Questo libro, realizzato in occasione del suo rientro a Parigi, dopo il primo soggiorno Tahitiano, racconta la vita nelle isole polinesiane, i miti e le credenze ancestrali, che scandivano i ritmi della vita quotidiana. Realizzato mischiando i racconti di Tehuana, la sua giovane compagna tahitiana, con fonti e notizie attinte da alcuni libri di viaggi, riuscì a realizzare un’opera che fece scalpore e lo pose all’attenzione del mondo parigino dell’epoca.

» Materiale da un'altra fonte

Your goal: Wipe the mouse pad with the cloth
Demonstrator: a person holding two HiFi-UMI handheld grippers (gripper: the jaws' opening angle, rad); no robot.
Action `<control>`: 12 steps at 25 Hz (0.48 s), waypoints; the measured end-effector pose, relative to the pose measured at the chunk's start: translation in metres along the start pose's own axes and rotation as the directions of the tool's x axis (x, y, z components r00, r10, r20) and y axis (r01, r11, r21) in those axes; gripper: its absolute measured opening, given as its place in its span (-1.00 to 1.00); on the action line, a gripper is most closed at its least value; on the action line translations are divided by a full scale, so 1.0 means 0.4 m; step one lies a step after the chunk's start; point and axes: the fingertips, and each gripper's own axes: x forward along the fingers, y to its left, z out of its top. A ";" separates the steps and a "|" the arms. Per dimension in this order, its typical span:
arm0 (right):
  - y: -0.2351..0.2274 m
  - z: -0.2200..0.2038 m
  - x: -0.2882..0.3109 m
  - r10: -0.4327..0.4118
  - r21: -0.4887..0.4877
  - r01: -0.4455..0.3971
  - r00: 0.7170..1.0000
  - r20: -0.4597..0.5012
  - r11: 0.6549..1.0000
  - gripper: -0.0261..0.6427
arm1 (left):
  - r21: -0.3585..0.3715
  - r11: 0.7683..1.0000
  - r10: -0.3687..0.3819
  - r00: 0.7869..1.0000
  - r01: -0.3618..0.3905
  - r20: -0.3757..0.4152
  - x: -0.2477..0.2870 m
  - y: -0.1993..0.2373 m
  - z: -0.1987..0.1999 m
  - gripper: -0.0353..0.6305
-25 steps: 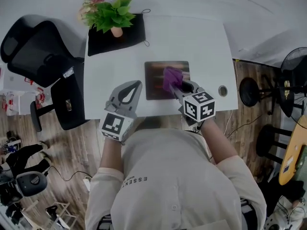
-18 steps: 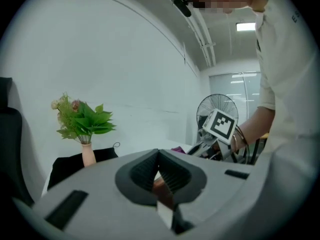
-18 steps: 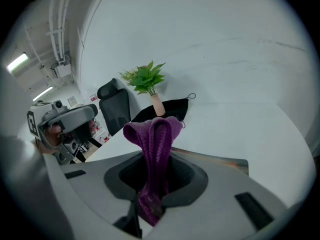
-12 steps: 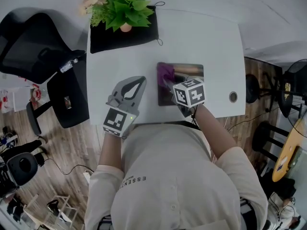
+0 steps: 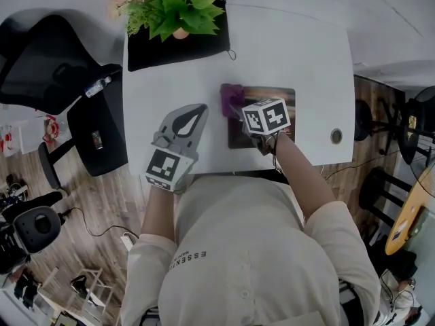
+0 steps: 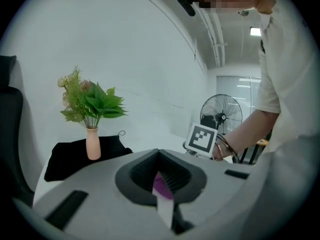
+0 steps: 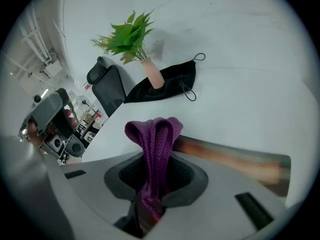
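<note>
Mouse pad (image 5: 282,100) lies on the white bench (image 5: 306,46), towards my right side and near the front edge, and in the right gripper view (image 7: 240,160) it shows as a dark, shiny slab just under my right jaws. My right gripper (image 5: 239,111) is clamped tight on the purple cloth (image 5: 232,99): the right gripper view shows the cloth (image 7: 152,139) pinched as a folded strip between the two jaws, with a loop of it bulging out past the tips. That loop sits at the pad's far left corner, touching it and spilling a little over the edge onto the bench. My left gripper (image 5: 197,111) hovers over bare bench just left of the pad, apart from it; its jaws (image 6: 160,159) are drawn together to a thin slit and grip nothing, and through the slit I see only a sliver of bench and a bit of the purple cloth beyond. At the far left of the bench a potted plant (image 5: 178,9) stands on a black fabric mat (image 5: 170,53). A black office chair (image 5: 47,60) stands off the bench's left side.
</note>
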 end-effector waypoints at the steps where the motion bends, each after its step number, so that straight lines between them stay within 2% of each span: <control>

Ad accompagnare questi splendidi lavori di Gauguin, un dipinto ad olio intitolato Tahitiana, attribuito a Gauguin, realizzato attorno al 1891 e proveniente, assieme ad un prezioso acquerello - Paesaggio polinesiano con capanna - dalla prestigiosa collezione del celebre critico d’arte Giovanni Testori e di Alain Toubas, della Compagnia del Disegno di Milano.